Çin, bugün çoğu elektrikli araçta kullanılan pil teknolojisi olan lityum iyon hücrelerinin küresel üretiminin yüzde 80’ini gerçekleştiriyor.

Uzmanlar, gelecek 5 yıl içinde Avrupalı otomobil üreticilerinin kullanacağı bataryalarda büyük payı Asyalı şirketlerin alacağını öngörüyor. 

Çinli şirketler CATL, Funeng Technology, BYD ve Lishen, Japon Panasonic ile Güney Koreli Samsung SDI ve LG Chem başta olmak üzere pek çok Asyalı şirket dev batarya fabrikaları kurarak sektörde lider konumlarını korumaya çalışıyor.

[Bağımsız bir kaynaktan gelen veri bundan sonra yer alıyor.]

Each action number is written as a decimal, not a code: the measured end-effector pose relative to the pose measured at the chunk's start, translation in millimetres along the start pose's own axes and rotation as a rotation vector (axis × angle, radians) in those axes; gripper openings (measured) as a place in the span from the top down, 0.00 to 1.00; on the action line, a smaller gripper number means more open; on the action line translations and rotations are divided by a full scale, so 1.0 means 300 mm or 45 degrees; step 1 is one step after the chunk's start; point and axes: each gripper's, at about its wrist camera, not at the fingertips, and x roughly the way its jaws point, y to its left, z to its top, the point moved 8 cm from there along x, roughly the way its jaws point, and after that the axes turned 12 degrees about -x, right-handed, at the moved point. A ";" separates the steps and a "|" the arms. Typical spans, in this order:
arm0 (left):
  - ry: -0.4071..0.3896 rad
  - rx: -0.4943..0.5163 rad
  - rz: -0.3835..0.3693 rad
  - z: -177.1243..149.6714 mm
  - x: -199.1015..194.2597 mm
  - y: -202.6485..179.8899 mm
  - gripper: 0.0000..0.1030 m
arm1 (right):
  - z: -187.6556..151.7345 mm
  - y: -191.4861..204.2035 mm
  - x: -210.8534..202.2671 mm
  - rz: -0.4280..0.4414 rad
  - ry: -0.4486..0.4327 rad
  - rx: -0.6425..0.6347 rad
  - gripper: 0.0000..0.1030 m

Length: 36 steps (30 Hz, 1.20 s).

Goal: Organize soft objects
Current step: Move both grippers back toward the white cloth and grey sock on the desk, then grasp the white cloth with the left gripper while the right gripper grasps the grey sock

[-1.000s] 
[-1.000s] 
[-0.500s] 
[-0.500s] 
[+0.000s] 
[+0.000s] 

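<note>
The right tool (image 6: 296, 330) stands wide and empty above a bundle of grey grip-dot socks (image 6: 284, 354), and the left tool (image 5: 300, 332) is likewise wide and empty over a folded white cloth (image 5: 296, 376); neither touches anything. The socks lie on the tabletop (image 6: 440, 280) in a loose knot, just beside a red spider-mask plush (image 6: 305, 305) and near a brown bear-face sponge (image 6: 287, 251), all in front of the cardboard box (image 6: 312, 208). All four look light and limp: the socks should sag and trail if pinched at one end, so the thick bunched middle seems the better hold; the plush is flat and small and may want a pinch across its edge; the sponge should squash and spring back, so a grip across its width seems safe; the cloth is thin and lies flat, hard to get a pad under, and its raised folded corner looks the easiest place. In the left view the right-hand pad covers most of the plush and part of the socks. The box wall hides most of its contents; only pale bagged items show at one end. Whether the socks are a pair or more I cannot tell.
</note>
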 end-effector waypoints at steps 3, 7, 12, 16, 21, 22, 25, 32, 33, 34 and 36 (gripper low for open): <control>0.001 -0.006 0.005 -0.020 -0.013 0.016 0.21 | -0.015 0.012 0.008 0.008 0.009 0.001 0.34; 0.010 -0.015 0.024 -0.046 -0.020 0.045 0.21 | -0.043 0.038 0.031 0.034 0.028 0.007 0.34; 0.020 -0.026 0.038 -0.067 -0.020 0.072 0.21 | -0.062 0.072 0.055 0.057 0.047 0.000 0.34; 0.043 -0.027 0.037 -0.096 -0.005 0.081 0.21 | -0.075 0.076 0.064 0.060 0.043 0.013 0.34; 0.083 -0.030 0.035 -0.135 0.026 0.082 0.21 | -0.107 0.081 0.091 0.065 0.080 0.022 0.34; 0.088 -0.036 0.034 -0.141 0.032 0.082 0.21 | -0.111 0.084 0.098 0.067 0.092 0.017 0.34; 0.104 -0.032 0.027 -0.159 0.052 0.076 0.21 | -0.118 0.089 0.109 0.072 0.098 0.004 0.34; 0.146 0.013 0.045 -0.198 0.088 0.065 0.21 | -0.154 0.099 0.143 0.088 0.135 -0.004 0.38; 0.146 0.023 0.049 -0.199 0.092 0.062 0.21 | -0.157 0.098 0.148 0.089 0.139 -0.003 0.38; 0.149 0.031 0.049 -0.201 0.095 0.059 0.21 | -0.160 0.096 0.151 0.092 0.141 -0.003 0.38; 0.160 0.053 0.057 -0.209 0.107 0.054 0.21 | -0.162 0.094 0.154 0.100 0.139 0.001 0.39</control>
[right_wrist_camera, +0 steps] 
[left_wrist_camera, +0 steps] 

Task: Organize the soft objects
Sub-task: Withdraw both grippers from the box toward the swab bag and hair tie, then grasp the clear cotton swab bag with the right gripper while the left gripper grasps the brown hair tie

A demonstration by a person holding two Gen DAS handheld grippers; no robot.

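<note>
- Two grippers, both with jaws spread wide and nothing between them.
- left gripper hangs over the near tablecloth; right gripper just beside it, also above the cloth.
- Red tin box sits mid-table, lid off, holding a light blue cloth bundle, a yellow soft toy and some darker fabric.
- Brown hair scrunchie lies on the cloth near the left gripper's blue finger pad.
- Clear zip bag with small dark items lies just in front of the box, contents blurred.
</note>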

Bu şirketlerin Avrupalı rakipleri de milyarlarca dolarlık pazarda yerlerini almak istiyor. 

Avrupa ülkelerinin elektrikli otomobiller için batarya hücresi üretimiyle ilgili çalışmaları son aylarda hız kazanırken, küresel batarya piyasasının büyüklüğünün 2025 yılına kadar 250 milyar avroya ulaşacağı tahmin ediliyor. 

AVRUPALILAR PAZARDAN PAY İSTİYOR

E-araçlar için bataryaların toplu üretimini büyük ölçüde Asyalı şirketlere kaptıran Avrupalı şirketler, daha yenilikçi ve özel bataryalar üreterek pazardan pay almak niyetinde.

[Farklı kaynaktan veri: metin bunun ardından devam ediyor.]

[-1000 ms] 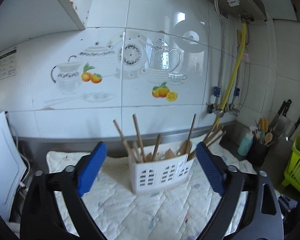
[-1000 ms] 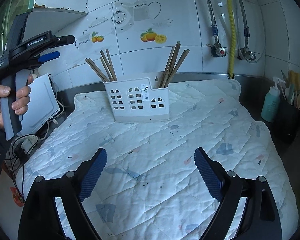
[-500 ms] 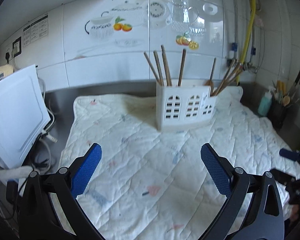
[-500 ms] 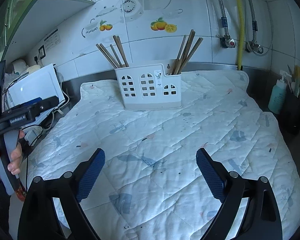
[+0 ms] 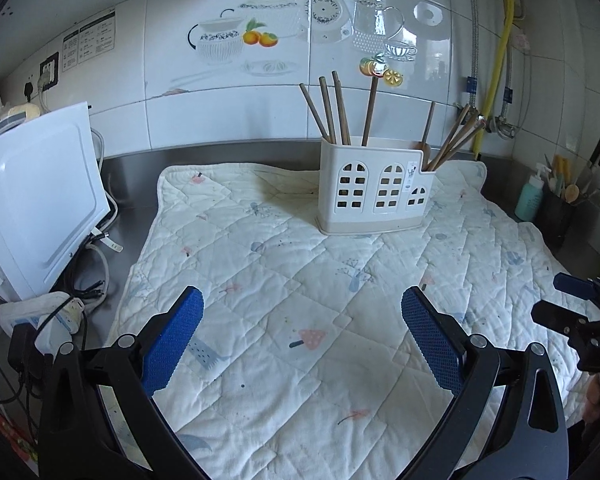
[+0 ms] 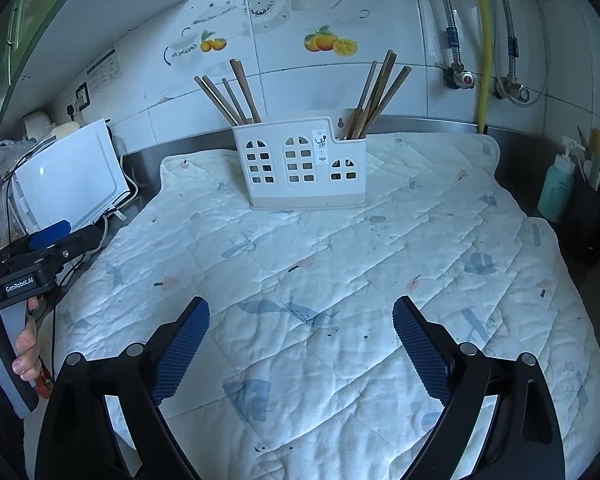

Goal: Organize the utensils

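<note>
The left gripper point(image 5: 302, 316) and the right gripper point(image 6: 301, 326) are both hovering over the near part of the quilted mat point(image 5: 300, 280), each with its 2 blue pads spread wide apart and gripping nothing. The white utensil holder point(image 6: 306, 164) is standing upright at the far side of the mat near the tiled wall, well apart from both grippers. Wooden chopsticks point(image 6: 228, 94) are leaning in its left compartment and more chopsticks point(image 6: 380, 92) in its right one.

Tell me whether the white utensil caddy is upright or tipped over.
Upright. The white utensil caddy sits flat on its base on the quilted mat, with the chopsticks sticking up out of its open top.
</note>
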Demonstrator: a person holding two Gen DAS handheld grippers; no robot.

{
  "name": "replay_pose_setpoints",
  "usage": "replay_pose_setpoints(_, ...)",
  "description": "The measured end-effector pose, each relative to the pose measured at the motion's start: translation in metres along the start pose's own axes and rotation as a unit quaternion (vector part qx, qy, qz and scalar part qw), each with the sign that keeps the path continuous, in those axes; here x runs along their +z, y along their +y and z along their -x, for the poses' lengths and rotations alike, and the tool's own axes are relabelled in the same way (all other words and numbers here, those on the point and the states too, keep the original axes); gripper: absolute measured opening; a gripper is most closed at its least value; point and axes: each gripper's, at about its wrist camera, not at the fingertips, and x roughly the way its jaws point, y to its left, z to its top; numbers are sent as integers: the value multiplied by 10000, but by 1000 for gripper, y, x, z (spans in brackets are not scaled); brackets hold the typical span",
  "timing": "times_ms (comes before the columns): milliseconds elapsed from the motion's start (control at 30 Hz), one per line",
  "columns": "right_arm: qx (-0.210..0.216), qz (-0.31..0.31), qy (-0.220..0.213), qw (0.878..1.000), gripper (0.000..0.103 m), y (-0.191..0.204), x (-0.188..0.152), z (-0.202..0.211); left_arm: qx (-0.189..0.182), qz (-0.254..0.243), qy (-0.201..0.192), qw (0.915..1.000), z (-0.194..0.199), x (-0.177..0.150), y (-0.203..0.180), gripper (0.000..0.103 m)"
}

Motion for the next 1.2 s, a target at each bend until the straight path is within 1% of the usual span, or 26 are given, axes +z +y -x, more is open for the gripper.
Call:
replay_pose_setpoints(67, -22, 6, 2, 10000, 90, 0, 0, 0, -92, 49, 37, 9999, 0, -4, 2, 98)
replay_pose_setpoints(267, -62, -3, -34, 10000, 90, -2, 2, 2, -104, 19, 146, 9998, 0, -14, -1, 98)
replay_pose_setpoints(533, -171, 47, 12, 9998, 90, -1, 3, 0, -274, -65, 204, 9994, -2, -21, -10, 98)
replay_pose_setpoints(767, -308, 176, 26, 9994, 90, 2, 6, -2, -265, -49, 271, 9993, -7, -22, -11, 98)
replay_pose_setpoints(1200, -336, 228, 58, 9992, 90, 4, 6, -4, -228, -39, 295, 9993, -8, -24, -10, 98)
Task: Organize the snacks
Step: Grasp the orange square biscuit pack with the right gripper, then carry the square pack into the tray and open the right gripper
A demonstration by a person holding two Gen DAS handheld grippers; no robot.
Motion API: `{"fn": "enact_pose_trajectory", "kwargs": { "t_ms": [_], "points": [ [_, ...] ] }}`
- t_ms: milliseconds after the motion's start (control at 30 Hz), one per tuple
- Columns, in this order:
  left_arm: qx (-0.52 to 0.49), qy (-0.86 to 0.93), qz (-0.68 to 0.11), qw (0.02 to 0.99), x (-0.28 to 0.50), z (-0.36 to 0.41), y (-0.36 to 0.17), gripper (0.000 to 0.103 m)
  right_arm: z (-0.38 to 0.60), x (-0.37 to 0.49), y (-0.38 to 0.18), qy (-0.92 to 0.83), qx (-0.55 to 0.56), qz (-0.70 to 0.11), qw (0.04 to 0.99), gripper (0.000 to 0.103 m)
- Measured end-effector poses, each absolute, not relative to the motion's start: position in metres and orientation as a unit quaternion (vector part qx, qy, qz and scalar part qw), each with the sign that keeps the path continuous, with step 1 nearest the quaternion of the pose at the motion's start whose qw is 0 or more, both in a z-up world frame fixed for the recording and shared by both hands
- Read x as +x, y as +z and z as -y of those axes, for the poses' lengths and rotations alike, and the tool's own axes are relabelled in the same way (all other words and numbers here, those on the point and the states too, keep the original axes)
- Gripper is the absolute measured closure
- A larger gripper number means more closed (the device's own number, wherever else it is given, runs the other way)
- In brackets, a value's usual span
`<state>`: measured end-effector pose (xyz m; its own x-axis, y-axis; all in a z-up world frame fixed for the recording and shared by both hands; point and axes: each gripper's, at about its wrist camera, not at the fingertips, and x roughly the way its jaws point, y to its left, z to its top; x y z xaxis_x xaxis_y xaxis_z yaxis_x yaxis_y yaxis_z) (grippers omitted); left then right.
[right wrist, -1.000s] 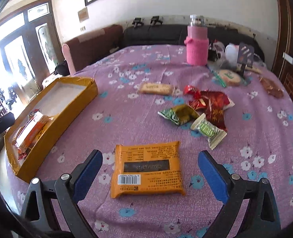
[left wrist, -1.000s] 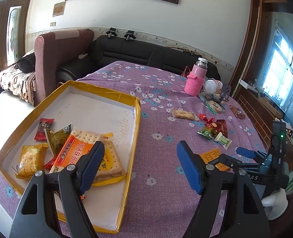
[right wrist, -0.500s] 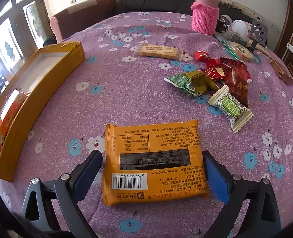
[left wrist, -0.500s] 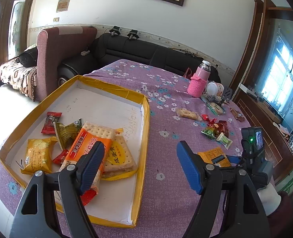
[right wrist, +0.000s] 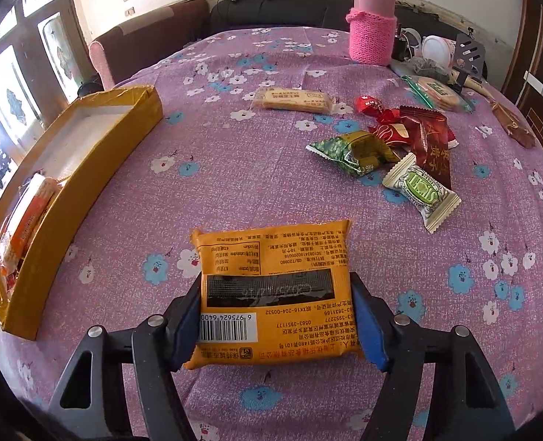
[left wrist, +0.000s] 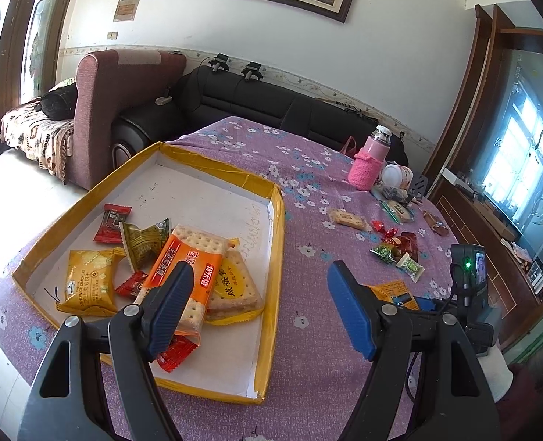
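Observation:
An orange snack packet [right wrist: 271,257] lies label-down on the purple flowered cloth. My right gripper [right wrist: 275,316] is closing its jaws, and both blue pads touch the packet's sides. The left wrist view shows that packet [left wrist: 392,290] and the right gripper [left wrist: 424,303] at the right. My left gripper [left wrist: 256,286] hangs open with nothing in it over the near right rim of the yellow tray [left wrist: 277,257]. The tray holds an orange cracker pack [left wrist: 194,272], a yellow sandwich-cracker pack [left wrist: 87,279] and several small sweets. Loose on the cloth lie a green packet [right wrist: 352,150], a white-green candy [right wrist: 422,191], red wrappers [right wrist: 418,128] and a biscuit bar [right wrist: 293,100].
A pink knitted flask [right wrist: 372,33] stands at the table's far side beside a white cup and a round biscuit pack [right wrist: 436,92]. A brown wrapper [right wrist: 510,121] lies at the far right. A black sofa [left wrist: 271,103] and a red armchair [left wrist: 117,84] stand behind the table.
My right gripper came down over the orange packet and its jaws closed in from wide apart onto its sides. My left gripper drifted leftwards over the tray, still open.

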<state>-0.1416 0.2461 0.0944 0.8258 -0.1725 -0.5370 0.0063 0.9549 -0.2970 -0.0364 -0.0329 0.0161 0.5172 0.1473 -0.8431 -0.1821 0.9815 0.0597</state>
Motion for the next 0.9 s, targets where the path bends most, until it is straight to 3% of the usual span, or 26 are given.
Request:
{"fn": "enact_pose_trajectory", "kwargs": {
  "t_ms": [433,900],
  "points": [
    [-0.152,-0.024,-0.269,0.951,-0.162,-0.277,0.101,0.028,0.001,-0.058,0.07,0.147,0.006,-0.426,0.893,0.031],
    [-0.193,0.064,-0.265,0.943,-0.176,-0.355,0.088,0.028,-0.113,-0.039,0.09,0.259,-0.004,-0.415,0.872,0.031]
  ]
}}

Lityum iyon batarya üreticileri elektrikli araçlara odaklanırken, Yunanistan merkezli Sunlgiht gibi şirketler forklift ve sürücüsüz nakliye araçlarında kullanılan asitli bataryalara veya robotlar için kullanılan lityum demir fosfat (LFP) bataryalara ağırlık veriyor.

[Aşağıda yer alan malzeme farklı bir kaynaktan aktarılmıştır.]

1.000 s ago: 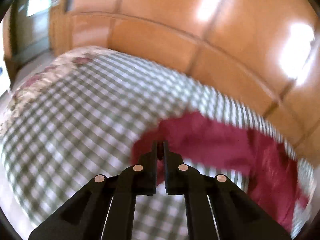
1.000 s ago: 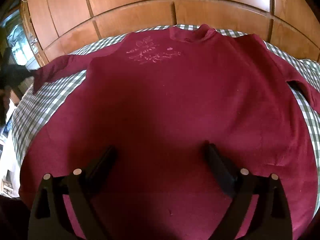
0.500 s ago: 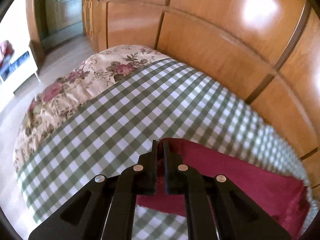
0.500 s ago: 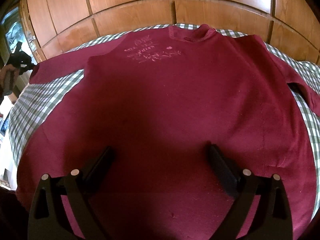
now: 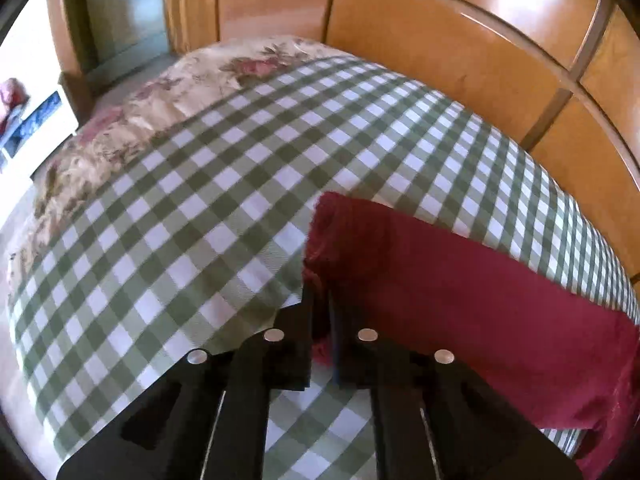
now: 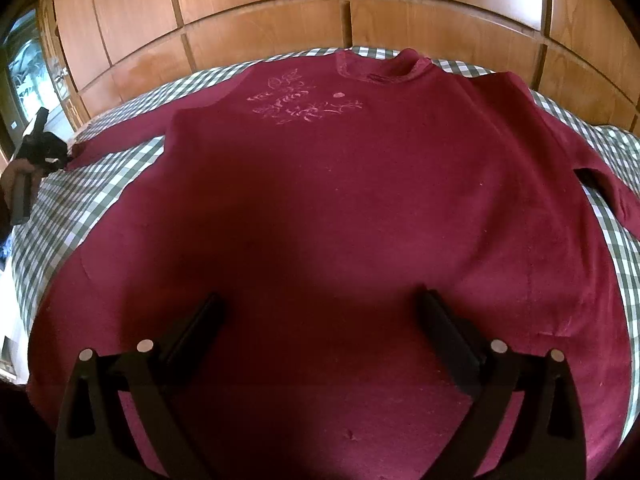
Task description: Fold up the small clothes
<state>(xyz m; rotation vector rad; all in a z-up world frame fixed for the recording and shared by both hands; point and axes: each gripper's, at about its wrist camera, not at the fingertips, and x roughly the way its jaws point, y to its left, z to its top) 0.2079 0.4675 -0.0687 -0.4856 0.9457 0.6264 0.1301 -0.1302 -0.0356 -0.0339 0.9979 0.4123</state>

Uzmanlara göre, gelecekte bataryaların bugün olduğundan daha uzun kullanma ömrü ve daha kısa şarj süresine sahip, daha güvenli ve çevre dostu olması gerekiyor. Bu unsurların, pazar paylarının yeniden belirlenmesinde rol oynaması bekleniyor.

Merkezi İskoçya’da bulunan araştırma ve danışmanlık şirketi Wood Mackenzie’ye göre, bu faktörler Avrupa’nın Çin’e karşı rekabet avantajı elde etmesi için önem taşıyor. 

Örneğin, İsviçreli batarya üreticisi Innolith, rakip ürünlerden daha az kobalt gerektiren hücreler üretiyor ve bu nedenle daha fazla enerjiyi daha ucuza depolayabiliyor.
 

BATARYA ÜRETİMİNE TEŞVİK

Elektrikli otomobil üretiminde katma değerin önemli bir kısmını oluşturan batarya hücresi tedariki, Avrupa sanayisi için büyük önem taşıyor. Elektrikli motorlar, petrolle çalışan motorlara göre daha az parça bulunduruyor. 

Asya’daki gelişmeler Avrupalı liderler tarafından yakından takip edilirken, Avrupa’da geri dönüşümden madenlerin işlenmesine kadar büyük ölçekli batarya hücrelerinin üretimi uzun zamandır kamuoyunda tartışma konusu. 

İklim değişikliğine karşı doğanın korunmasını teşvik etmek ve ithalata bağımlılığı azaltmak için Avrupa Birliği, 2017’den beri batarya sektörünü destekleyerek milyar dolarlık teşvikler sağlıyor. 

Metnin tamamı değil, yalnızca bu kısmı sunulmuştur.